Now ,lets hear all the Japanese car bashing continue,and then brag up your new Honda or Yamaha quad on another thread.


----------



## wavie

Phil would enjoy this. Was back home and attended the NAFA with my boys. Walls of beaver pelts. 









My new favorite line, "when you see flashing lights, its every man for himself"


----------



## lewy149

snapon said:


> Cmon guys, lets look at this in this way, We all know the car companies are a BIG player in MI as far as employment. Facts are facts though, They ALL use lots of foreign components ,or are actually rebadged foreign cars.
> 
> You Union guys, think about this, You insist on your position that buying a GM example,saves your jobs,It may do that for now.But look at the mentioned components,how many divisions were axed,how many small shops in the state were closed to make room for these Chinese parts? How many Union guys got tossed over this? where was the "solidarity"?
> 
> The reason I stated my position concerning Japan over China is ,yes, Japan and the US fought a major war 70 years ago, yes japan did flood the market with cheap cars in the 70s,(with the US Govt. blessing BTW) but now, their products have very high ratings and quality, and their workers are paid VERY well, just like you!
> The Chinese worker is part of a Communist society, makes very little, and that same Chinese Govt, is a rival,politically and militarily to the US. and yes, China does prod North Korea into agitating the US and Japan.
> 
> China;s entire military budget is spent on preparing to dislodge the US and its allies from the far east,anyone who cannot see this is blind,or just ignorant of the subject,without China, North Korea would have collapsed years ago.
> 
> Now ,lets hear all the Japanese car bashing continue,and then brag up your new Honda or Yamaha quad on another thread.

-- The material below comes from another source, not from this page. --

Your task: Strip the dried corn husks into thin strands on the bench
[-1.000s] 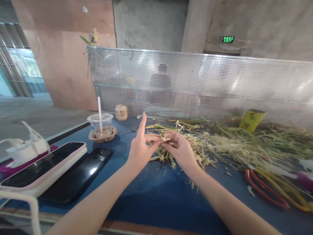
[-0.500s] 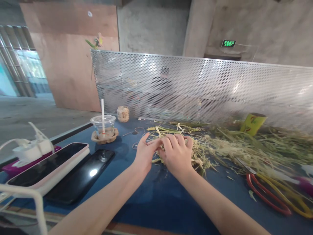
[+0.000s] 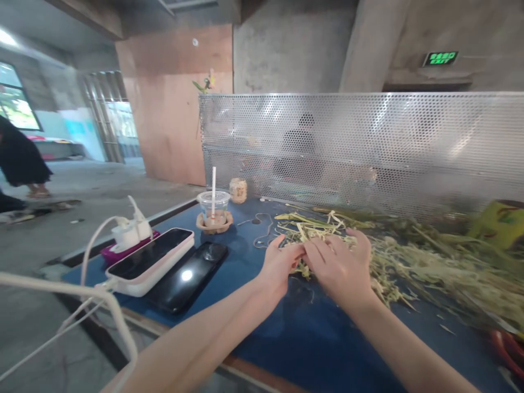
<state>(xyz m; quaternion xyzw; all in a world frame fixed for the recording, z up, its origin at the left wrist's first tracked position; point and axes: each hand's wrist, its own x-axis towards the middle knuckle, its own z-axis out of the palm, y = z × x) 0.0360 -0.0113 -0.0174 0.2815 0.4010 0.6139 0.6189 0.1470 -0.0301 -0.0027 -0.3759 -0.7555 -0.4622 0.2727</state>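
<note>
Both hands meet over a pile of pale green, dried-looking plant strands [image 3: 311, 229] on the blue tabletop. My left hand [image 3: 280, 267] comes in from the left with its thumb raised. Its fingers are closed on the near edge of the strands, their tips partly hidden behind the other hand. My right hand [image 3: 339, 267] lies across the strands from the right, fingers bent down and closed over them. The two hands touch at the fingertips. Loose strands stick out beyond both hands, mostly at the far side and to the right.
To the left are a black phone [image 3: 190, 275], a phone in a thick white case [image 3: 151, 262], a purple power strip [image 3: 123, 248] with cables, and a straw cup [image 3: 213, 207]. More plant strands [image 3: 446, 267], red handles [image 3: 510, 349] and a yellow-green container [image 3: 501, 224] lie right. Perforated metal panel [image 3: 360, 142] behind.
My view has swung left, so the table things appear farther right and a person's dark clothing shows at the left edge. My hands stay together on the strands.
</note>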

 http://www.motorcycle-usa.com/814/9968/Motorcycle-Article/Timmonsville-Honda-ATV-Plant-Tour.aspx

http://www.times-herald.com/local/Yamaha-celebrates-move-of--sport--ATV-production-here-0577777


http://atvtelevision.blogspot.com/2011/02/where-are-atvs-made.html


----------



## Shiawassee_Kid

lewy149 said:


> http://www.motorcycle-usa.com/814/9968/Motorcycle-Article/Timmonsville-Honda-ATV-Plant-Tour.aspx
> 
> http://www.times-herald.com/local/Yamaha-celebrates-move-of--sport--ATV-production-here-0577777
> 
> 
> http://atvtelevision.blogspot.com/2011/02/where-are-atvs-made.html


whats ironic about those links is this.

out of all the big ATV manufacturers..
polaris (U.S. manufacturers) is moving its production to mexico...lol.

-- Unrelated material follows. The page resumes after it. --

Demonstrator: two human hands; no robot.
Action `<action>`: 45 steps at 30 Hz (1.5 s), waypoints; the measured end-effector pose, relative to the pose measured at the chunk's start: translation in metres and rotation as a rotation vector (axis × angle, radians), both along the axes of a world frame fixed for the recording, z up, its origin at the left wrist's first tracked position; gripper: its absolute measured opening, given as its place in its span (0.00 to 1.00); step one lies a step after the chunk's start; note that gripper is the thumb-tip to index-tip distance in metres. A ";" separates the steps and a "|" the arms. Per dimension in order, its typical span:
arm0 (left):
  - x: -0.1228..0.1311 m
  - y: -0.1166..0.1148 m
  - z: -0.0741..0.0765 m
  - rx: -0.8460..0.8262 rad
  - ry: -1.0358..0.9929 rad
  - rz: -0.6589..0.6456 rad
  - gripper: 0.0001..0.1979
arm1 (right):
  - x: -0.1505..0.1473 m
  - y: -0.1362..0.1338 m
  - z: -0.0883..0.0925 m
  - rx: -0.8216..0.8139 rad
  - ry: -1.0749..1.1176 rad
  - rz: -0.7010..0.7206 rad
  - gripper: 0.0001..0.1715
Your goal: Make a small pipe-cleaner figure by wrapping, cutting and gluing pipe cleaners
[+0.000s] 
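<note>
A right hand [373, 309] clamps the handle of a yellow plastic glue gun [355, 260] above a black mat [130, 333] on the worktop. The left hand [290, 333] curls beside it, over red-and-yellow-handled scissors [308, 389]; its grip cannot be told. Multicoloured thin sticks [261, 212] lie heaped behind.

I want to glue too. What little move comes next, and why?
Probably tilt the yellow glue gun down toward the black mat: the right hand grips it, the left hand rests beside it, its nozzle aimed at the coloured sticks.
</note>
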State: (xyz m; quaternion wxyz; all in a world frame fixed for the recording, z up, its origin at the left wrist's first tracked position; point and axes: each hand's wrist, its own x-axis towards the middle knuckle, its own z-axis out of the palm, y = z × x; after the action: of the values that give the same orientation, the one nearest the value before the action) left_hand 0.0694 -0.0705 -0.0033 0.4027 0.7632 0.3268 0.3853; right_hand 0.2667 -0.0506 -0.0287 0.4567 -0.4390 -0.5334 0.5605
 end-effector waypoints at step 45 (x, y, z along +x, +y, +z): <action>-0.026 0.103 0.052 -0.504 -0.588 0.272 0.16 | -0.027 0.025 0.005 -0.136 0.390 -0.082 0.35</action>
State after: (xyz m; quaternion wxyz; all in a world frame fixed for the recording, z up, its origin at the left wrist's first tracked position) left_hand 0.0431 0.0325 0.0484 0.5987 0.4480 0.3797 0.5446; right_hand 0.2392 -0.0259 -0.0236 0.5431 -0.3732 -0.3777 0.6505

also this year, arctic cat announced that they will start building snowmobile engines in house starting in 2013 or 2014 (can't remember). they have used Suzuki motors forever and the recent popularity of their UTV motors/sales decided to move the snowmobile engine production in house (with the help of Suzuki).


----------



## lewy149

Shiawassee_Kid said:


> whats ironic about those links is this.
> 
> out of all the big ATV manufacturers..
> polaris (U.S. manufacturers) is moving its production to mexico...lol.
> 
> also this year, arctic cat announced that they will start building snowmobile engines in house starting in 2013 or 2014 (can't remember). they have used Suzuki motors forever and the recent popularity of their UTV motors/sales decided to move the snowmobile engine production in house (with the help of Suzuki).


Yep anymore you really have too look into stuff before you start spouting off. Most of it is not how it seems


----------



## Shiawassee_Kid

lewy149 said:


> Yep anymore you really have too look into stuff before you start spouting off. Most of it is not how it seems


but lewy you are counterdicting yourself a little bit.

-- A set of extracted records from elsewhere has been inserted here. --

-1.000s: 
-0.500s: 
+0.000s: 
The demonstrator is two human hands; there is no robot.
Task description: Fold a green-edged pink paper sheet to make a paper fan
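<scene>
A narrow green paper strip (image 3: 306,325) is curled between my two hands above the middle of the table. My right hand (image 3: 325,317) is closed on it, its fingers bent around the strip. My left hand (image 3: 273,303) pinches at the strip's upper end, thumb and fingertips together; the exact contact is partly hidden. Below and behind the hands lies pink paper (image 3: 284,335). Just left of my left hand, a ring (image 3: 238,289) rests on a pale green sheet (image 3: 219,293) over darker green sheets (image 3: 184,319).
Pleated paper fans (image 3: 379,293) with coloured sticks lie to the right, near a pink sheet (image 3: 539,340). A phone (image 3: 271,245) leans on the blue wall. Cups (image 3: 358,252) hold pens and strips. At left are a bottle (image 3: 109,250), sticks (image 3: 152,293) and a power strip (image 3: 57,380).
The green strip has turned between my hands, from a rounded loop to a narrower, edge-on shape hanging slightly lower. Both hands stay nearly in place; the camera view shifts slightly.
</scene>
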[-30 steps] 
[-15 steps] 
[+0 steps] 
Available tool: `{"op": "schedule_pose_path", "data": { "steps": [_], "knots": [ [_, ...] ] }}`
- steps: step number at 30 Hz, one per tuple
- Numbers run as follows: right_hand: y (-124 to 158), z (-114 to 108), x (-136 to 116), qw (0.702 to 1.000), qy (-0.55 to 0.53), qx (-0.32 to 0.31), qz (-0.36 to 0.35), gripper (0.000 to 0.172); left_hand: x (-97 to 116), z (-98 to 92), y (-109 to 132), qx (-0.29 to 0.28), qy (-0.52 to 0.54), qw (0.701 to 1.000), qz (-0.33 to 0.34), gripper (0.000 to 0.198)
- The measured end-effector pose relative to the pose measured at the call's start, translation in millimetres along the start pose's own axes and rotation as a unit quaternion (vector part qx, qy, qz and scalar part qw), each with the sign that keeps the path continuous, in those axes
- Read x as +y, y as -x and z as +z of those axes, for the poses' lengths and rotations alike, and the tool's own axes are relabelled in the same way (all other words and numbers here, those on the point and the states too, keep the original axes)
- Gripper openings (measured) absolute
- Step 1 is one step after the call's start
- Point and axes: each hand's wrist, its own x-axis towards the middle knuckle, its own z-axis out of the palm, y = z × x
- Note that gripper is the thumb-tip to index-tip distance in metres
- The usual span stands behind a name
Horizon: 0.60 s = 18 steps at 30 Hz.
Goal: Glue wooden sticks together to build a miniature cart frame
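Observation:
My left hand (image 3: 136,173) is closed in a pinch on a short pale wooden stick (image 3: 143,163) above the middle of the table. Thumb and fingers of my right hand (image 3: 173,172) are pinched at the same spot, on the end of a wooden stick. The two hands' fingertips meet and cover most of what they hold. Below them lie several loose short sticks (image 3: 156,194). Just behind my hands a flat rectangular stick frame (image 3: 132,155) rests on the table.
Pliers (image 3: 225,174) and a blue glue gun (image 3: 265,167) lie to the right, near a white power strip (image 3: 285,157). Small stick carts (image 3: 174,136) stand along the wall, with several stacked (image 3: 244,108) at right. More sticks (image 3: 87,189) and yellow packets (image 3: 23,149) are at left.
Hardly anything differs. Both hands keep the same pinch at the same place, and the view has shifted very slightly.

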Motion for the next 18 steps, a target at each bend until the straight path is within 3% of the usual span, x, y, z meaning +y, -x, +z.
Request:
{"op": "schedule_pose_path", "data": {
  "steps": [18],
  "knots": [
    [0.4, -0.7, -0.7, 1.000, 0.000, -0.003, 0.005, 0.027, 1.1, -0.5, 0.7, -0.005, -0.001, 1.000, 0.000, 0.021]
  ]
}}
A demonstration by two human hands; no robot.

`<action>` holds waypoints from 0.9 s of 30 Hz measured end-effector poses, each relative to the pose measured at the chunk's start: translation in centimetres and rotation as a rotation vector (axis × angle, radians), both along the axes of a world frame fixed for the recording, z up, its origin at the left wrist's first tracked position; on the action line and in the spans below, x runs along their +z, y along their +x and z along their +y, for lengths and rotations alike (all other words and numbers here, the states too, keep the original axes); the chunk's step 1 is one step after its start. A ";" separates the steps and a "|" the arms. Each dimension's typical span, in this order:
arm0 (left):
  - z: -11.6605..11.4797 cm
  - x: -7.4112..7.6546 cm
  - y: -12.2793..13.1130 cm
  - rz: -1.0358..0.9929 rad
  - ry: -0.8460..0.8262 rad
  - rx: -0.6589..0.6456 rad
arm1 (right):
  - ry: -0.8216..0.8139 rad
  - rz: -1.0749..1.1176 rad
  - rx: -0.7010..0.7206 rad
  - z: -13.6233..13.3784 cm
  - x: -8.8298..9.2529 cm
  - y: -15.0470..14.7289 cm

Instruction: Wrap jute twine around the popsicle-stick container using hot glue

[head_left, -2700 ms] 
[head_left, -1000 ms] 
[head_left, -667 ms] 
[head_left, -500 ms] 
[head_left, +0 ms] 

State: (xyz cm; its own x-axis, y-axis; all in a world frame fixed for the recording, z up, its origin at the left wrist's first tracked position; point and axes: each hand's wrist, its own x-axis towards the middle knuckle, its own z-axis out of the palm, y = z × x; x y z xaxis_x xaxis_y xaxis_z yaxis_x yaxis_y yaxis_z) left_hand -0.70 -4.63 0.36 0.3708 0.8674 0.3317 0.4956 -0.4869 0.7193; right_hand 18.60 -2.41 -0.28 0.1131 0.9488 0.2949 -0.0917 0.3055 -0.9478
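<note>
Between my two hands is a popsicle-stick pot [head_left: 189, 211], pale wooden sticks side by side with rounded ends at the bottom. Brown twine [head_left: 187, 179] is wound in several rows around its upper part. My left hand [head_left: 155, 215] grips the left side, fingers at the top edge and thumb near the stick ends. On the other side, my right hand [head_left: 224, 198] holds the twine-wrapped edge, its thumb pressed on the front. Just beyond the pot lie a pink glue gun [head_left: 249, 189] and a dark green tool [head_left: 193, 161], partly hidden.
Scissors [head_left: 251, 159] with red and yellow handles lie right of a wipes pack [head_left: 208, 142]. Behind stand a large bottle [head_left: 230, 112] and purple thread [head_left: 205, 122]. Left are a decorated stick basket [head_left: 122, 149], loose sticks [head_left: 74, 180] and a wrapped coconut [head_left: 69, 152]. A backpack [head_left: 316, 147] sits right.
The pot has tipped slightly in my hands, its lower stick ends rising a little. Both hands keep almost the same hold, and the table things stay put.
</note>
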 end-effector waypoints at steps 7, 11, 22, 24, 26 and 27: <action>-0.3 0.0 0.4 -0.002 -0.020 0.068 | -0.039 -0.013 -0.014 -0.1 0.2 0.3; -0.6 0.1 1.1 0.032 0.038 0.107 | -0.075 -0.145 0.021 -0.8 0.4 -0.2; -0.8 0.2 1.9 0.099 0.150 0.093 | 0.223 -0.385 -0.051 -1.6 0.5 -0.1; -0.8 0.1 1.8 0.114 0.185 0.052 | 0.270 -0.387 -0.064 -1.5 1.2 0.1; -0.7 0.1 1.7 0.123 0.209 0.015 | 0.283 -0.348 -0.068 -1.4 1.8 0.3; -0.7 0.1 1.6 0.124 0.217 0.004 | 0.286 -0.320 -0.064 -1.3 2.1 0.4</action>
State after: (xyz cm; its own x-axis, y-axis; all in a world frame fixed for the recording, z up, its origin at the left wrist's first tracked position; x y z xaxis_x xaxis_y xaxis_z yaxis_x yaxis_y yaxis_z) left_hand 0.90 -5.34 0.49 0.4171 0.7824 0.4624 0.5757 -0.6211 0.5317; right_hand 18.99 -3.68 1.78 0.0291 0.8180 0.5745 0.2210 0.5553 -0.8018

is it ok to buy an american made honda ATV....and not ok to buy an american made Toyota?


----------



## lewy149

Shiawassee_Kid said:


> but lewy you are counterdicting yourself a little bit.
> 
> is it ok to buy an american made honda ATV....and not ok to buy an american made Toyota?


Uhhh not what im saying, im tore only on the union vs non union issue. This whole time I've defended anyone who wanted to buy a toyota. Also said I will not buy a gm. Ford yes Toyota ....... undecided. The spouting off wasn't directed to u. Just towards people who have no idea what's really going on. I was saying the same about big auto shipping our jobs over seas yet foreign companies r sending jobs here. People blame the union on gm downfall. But its more like packing up the flint truck plant 3 or 4 times n sending it to canada then bringing back n retraining them n sending it back. Bet that was cost effective.


----------



## Shiawassee_Kid

lewy149 said:


> Uhhh not what im saying, im tore only on the union vs non union issue. This whole time I've defended anyone who wanted to buy a toyota. Also said I will not buy a gm. Ford yes Toyota ....... undecided. The spouting off wasn't directed to u. Just towards people who have no idea what's really going on. I was saying the same about big auto shipping our jobs over seas yet foreign companies r sending jobs here. People blame the union on gm downfall. But its more like packing up the flint truck plant 3 or 4 times n sending it to canada then bringing back n retraining them n sending it back. Bet that was cost effective.


gotcha.

i work in an industry that is flooded with chinese product...kinda sucks because the same guys that tell me to buy american and get pissy with me over it usually goto walmart and buy the chinese version of my product and don't think twice while doing it.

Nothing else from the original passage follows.